Mary was the daughter of Thomas Townshend, 1st Viscount Sydney, and his wife, the former Elizabeth Powys. Her younger sister Frances (1772–1854) married George Rice, 3rd Baron Dynevor. Another sister, Harriet (1773–1814), married Charles Montagu-Scott, 4th Duke of Buccleuch.

She married the earl on 9 July 1783, at St George's, Hanover Square. Her brother-in-law, William Pitt the Younger, became prime minister later the same year, and Mary's father, a political ally, became Home Secretary in 1784. In 1799 her husband, the earl, became First Lord of the Admiralty. In 1800, the countess's eldest brother, John, an MP since 1786, inherited the viscountcy on their father's death.

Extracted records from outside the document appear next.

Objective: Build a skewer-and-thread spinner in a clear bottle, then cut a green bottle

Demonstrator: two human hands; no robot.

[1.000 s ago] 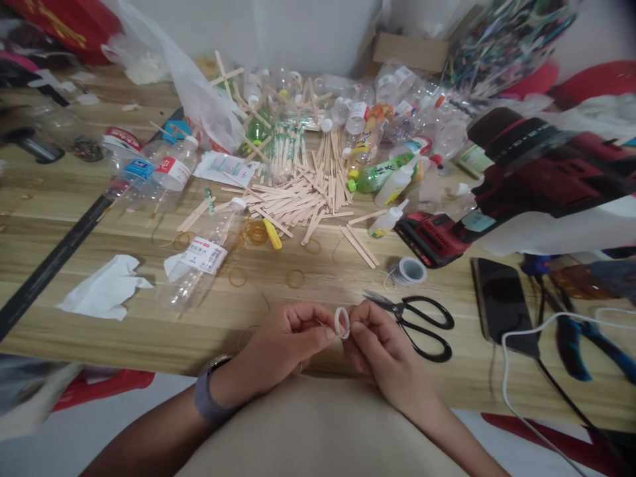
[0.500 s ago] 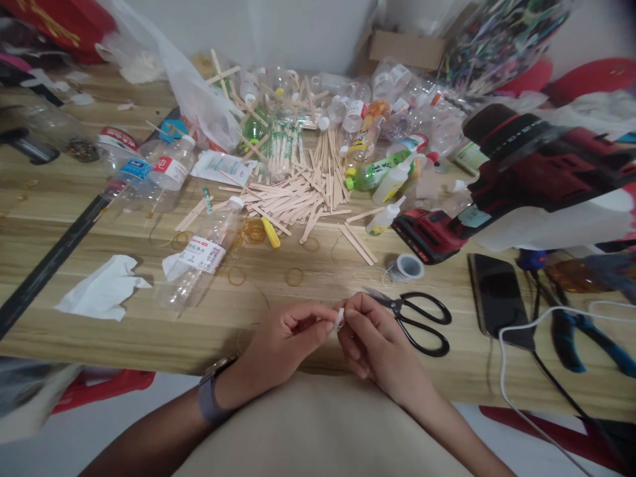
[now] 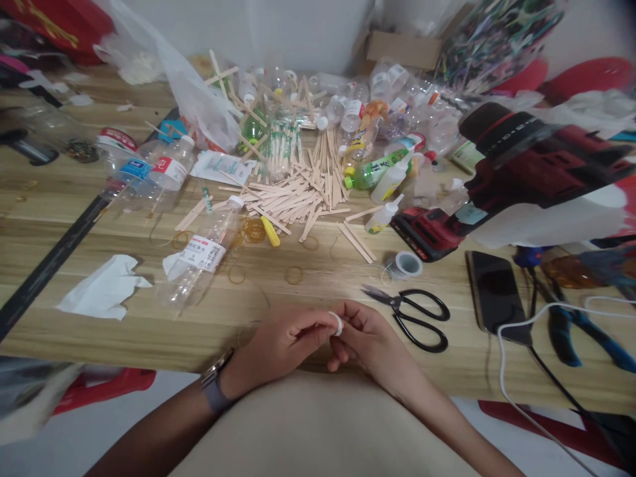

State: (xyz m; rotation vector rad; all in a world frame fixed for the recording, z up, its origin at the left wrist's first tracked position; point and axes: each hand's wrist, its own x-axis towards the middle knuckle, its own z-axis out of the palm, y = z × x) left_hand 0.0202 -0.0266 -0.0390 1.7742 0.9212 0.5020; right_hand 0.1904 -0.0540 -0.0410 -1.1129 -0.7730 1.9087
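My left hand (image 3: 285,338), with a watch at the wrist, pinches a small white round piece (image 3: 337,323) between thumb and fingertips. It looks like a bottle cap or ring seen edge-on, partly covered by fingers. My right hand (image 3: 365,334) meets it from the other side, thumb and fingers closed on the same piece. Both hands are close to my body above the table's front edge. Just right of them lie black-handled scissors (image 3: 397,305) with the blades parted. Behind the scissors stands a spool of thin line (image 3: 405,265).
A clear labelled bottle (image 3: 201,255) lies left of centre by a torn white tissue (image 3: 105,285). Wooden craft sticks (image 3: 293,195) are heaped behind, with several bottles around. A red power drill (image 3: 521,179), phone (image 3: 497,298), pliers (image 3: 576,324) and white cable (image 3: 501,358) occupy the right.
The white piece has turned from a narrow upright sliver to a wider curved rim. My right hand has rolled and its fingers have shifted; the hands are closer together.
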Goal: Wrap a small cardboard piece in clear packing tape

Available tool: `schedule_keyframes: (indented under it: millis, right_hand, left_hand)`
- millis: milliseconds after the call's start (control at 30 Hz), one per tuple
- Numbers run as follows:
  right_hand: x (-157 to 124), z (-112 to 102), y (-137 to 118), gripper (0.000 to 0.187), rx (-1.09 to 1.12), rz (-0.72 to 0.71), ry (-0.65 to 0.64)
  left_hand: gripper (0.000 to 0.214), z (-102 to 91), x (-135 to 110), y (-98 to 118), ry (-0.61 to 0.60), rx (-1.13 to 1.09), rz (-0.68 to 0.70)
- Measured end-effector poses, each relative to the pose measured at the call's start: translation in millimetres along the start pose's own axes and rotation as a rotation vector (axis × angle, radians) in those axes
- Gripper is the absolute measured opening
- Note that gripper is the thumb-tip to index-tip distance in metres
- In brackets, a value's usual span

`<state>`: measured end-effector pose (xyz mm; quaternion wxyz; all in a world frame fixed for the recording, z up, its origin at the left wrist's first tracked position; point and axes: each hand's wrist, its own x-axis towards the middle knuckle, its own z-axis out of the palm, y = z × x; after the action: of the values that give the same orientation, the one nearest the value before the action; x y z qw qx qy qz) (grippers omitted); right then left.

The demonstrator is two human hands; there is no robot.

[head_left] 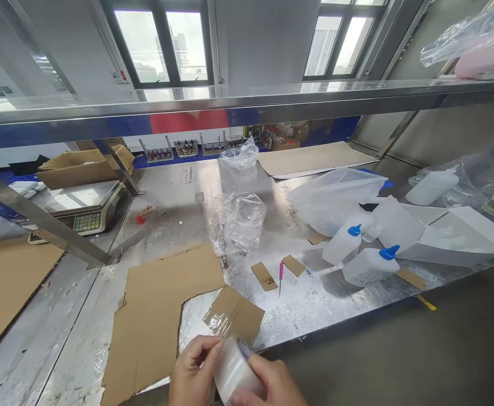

Although by nature shy, and often in poor health, the countess was obliged to campaign on behalf of her husband and father and the Pitt government. Soon after her marriage, she had begun suffering from rheumatism, which confined her to bed for a long period and later often forced her to use a wheelchair. After the death of her brother-in-law in 1806, she began suffering bouts of mental illness, which frequently incapacitated her. In October 1807, she made a suicide attempt, which resulted in her being kept out of the public eye for several years, and she never fully returned to public life.

She died, possibly of liver failure, at the couple's London home in Hill Street, Mayfair. She was buried in the Pitt family vault in Westminster Abbey. Her marriage was childless and the earldom became extinct on her husband's death in 1835.